La justice en République démocratique du Congo a ordonné l’ouverture d’une enquête sur des présumées irrégularités dans l’utilisation des fonds destinés à la réhabilitation du jardin zoologique et botanique de Kisangani, situé dans la province de la Tshopo.
Selon un communiqué du ministère de la Justice consulté ce mercredi 22 avril 2026 par la rédaction de Yoka Infos, des poursuites ont été engagées pour des faits présumés de détournement de deniers publics, de corruption et de concussion.

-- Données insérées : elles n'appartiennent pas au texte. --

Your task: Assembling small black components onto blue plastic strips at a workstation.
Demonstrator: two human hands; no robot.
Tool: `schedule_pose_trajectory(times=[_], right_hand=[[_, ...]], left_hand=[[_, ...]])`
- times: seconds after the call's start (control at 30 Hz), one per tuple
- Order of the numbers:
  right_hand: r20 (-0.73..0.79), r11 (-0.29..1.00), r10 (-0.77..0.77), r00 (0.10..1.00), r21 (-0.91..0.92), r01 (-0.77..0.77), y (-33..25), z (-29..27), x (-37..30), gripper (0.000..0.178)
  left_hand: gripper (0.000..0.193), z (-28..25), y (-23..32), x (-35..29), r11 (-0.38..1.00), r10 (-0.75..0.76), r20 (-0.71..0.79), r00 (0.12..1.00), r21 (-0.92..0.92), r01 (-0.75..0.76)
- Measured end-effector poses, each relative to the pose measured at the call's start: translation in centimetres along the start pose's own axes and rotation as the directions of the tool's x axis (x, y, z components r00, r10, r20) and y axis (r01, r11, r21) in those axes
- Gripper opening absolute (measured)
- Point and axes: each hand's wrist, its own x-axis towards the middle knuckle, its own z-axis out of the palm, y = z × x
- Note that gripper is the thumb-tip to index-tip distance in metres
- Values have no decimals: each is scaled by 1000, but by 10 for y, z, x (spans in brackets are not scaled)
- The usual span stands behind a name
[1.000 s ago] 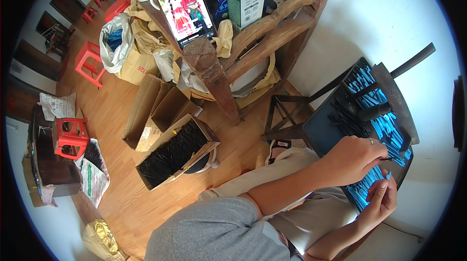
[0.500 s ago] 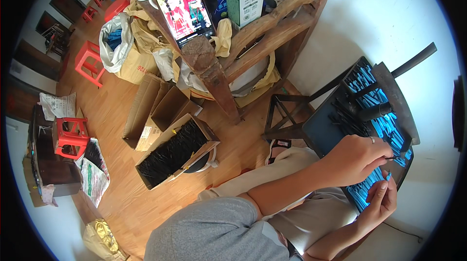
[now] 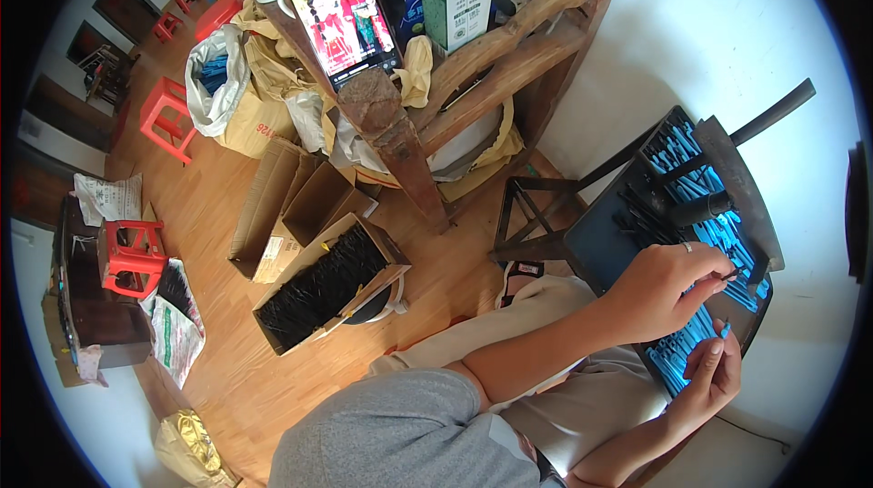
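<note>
My left hand (image 3: 671,286) reaches over a dark tray (image 3: 600,247) on my lap and pinches a thin black stick (image 3: 730,276) at its fingertips. Just below it, my right hand (image 3: 713,372) holds a small blue tube (image 3: 725,331) upright between thumb and finger. Several loose black sticks (image 3: 641,215) lie on the tray, and rows of blue tubes (image 3: 705,211) fill its far side. More blue tubes (image 3: 684,352) lie beside my right hand.
An open cardboard box of black sticks (image 3: 320,288) stands on the wooden floor to my left, with empty boxes (image 3: 286,206) behind it. A phone showing a video (image 3: 338,10) leans on a wooden stand (image 3: 400,138). Red stools (image 3: 132,256) and bags line the far left.
My left hand's fingers have shifted slightly right over the tray while gripping the black stick. My right hand stays in place with the blue tube.
</note>
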Motion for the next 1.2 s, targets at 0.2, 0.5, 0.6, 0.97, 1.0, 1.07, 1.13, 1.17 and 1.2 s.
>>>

Cette procédure judiciaire concerne un contrat signé entre le Fonds de Réparation et d’Indemnisation des Victimes des Activités Illicites de l’Ouganda (FRIVAO) et l’Institut congolais pour la conservation de la nature (ICCN), dans le cadre des travaux de réhabilitation du site zoologique et botanique.
Le document officiel évoque un écart financier jugé important entre le montant initialement sollicité, estimé à environ 700 000 dollars américains, et les fonds effectivement décaissés, évalués à près de 4 millions de dollars, soit une différence d’environ 3,3 millions USD.
Les autorités judiciaires relèvent également des incohérences entre l’état d’avancement des travaux et les ressources engagées, ainsi que des faiblesses dans les mécanismes de contrôle, de traçabilité et de supervision technique.
Tout en rappelant le principe de la présomption d’innocence, le ministère de la Justice indique que ces éléments justifient l’ouverture d’investigations approfondies afin d’établir les faits et les responsabilités éventuelles.
Cette démarche s’inscrit dans la volonté des autorités judiciaires de renforcer la gestion des finances publiques et d’assurer une meilleure protection des fonds destinés aux projets de réparation en faveur des victimes.
Le jardin zoologique et botanique de Kisangani fait partie des projets financés dans le cadre des mécanismes de réparation liés aux activités attribuées à l’Ouganda dans l’est de la RDC.
Les résultats de l’enquête sont désormais attendus pour éclairer l’opinion sur la gestion de ce projet.